▸ Work to be completed
Your response should consist solely of the lines from the one containing "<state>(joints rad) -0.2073" through the end of the data, copied exactly.

▸ Supplied material
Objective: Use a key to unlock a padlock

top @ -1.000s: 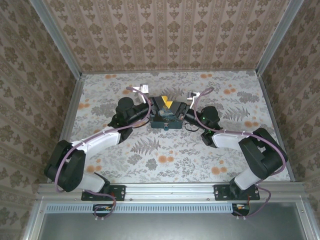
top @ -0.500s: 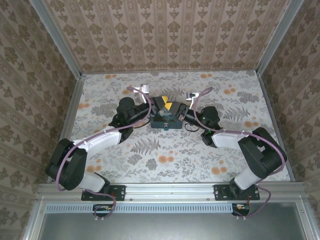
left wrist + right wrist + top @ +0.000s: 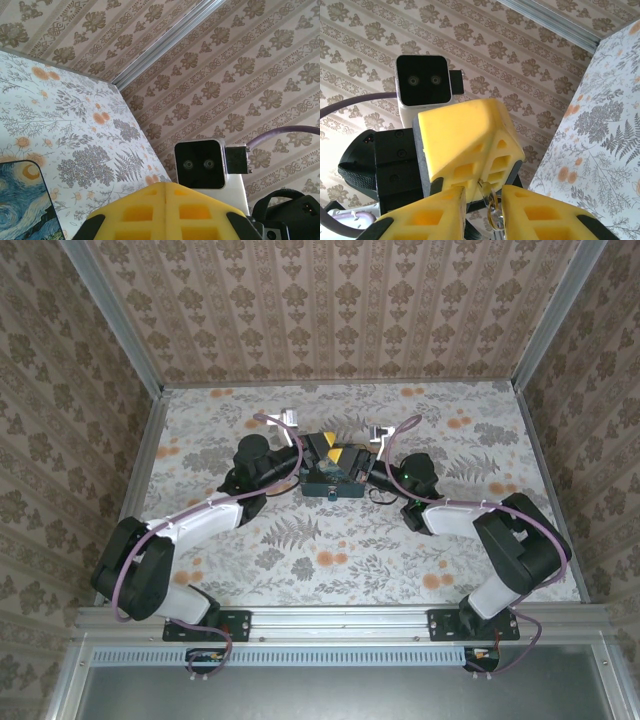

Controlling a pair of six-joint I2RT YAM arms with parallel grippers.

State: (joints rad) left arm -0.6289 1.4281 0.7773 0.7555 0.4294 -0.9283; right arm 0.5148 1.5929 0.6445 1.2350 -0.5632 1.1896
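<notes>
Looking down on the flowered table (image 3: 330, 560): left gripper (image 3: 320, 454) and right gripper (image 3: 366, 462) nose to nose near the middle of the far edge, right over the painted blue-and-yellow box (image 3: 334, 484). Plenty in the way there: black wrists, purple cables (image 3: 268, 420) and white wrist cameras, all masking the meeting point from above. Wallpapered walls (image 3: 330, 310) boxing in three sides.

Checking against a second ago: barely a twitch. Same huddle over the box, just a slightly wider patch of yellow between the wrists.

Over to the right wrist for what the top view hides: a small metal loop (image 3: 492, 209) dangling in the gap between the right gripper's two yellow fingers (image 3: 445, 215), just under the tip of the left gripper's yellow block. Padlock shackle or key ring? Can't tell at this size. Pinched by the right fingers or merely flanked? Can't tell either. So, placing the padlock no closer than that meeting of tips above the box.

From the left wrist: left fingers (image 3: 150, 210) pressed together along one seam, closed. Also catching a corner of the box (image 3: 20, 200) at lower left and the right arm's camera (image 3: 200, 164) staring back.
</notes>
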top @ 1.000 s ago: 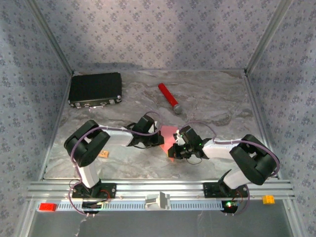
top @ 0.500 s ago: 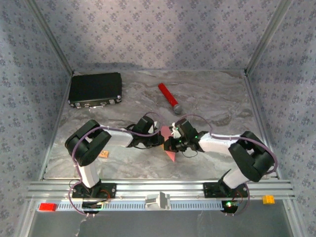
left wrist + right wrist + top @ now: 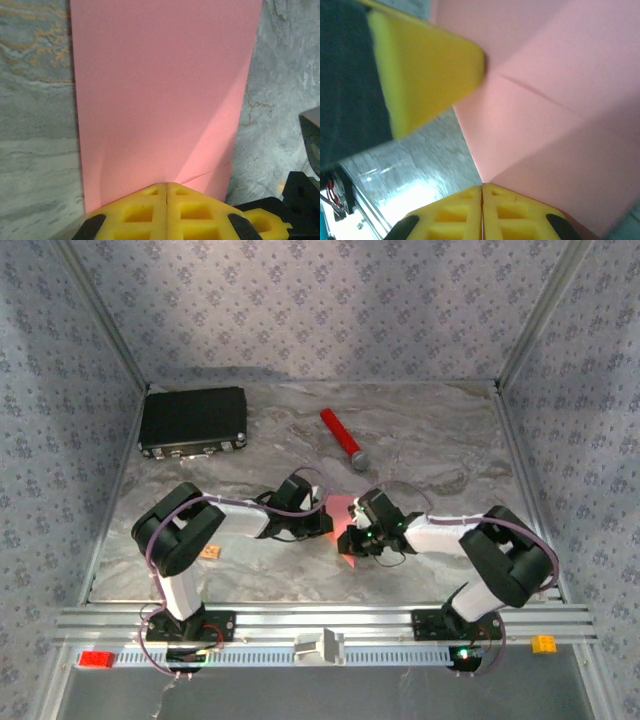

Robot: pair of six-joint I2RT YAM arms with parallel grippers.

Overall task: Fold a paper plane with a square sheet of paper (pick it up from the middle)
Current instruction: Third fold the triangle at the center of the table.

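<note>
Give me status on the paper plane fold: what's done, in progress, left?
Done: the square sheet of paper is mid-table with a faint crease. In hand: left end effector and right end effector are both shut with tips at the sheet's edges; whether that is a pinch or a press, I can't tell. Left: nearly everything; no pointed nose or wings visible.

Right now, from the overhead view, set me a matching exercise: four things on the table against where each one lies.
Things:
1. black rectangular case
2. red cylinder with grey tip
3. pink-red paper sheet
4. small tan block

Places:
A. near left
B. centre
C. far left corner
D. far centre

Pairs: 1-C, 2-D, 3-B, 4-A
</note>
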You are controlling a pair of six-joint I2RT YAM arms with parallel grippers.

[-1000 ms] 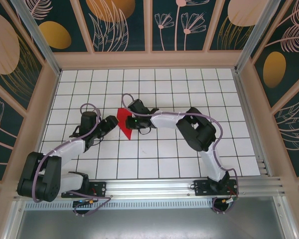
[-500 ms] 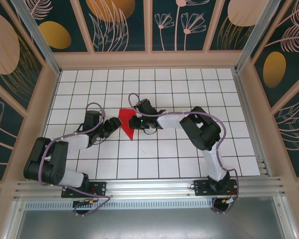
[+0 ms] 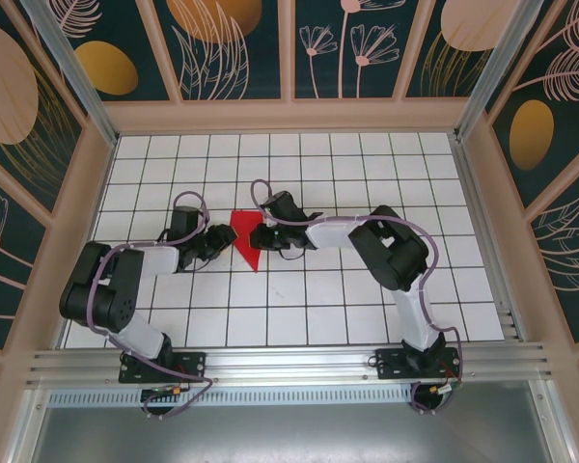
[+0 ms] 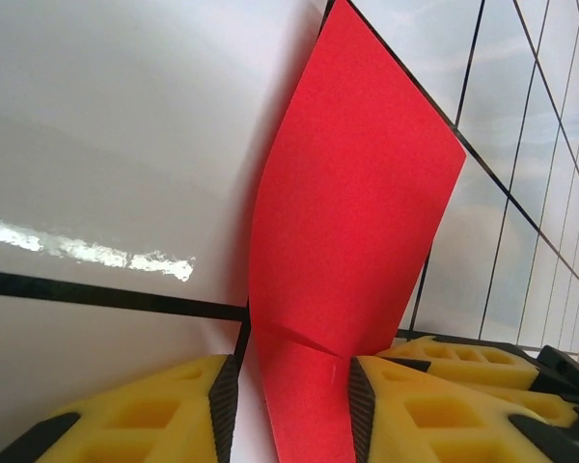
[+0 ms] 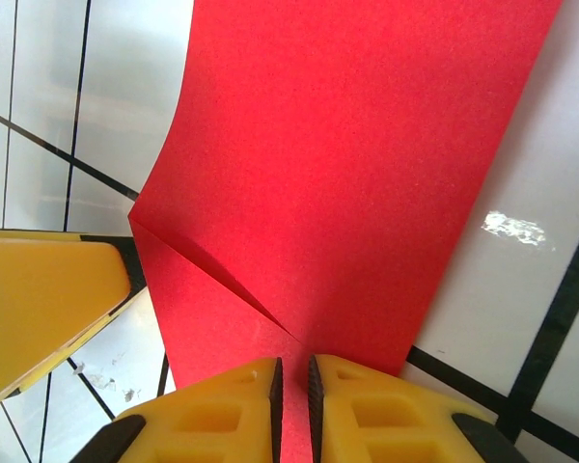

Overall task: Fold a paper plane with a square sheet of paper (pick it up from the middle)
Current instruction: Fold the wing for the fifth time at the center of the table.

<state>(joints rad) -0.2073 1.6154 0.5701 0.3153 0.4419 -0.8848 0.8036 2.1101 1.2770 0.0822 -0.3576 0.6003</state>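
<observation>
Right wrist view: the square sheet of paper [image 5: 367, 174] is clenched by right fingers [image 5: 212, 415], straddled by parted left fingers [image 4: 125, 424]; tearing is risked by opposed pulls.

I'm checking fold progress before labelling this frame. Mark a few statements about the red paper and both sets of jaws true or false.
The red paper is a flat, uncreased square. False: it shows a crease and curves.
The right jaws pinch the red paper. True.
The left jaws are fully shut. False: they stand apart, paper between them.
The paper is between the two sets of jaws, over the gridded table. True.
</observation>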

▸ Output of the task
<state>(joints rad) -0.2073 1.6154 0.5701 0.3153 0.4419 -0.8848 0.8036 2.1101 1.2770 0.0822 -0.3576 0.6003</state>
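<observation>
Right wrist view: the square sheet of paper [image 5: 367, 174] is clenched by right fingers [image 5: 212, 415], straddled by parted left fingers [image 4: 125, 424]; tearing is risked by opposed pulls.

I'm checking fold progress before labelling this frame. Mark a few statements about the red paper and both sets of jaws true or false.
The red paper is a flat, uncreased square. False: it shows a crease and curves.
The right jaws pinch the red paper. True.
The left jaws are fully shut. False: they stand apart, paper between them.
The paper is between the two sets of jaws, over the gridded table. True.
</observation>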

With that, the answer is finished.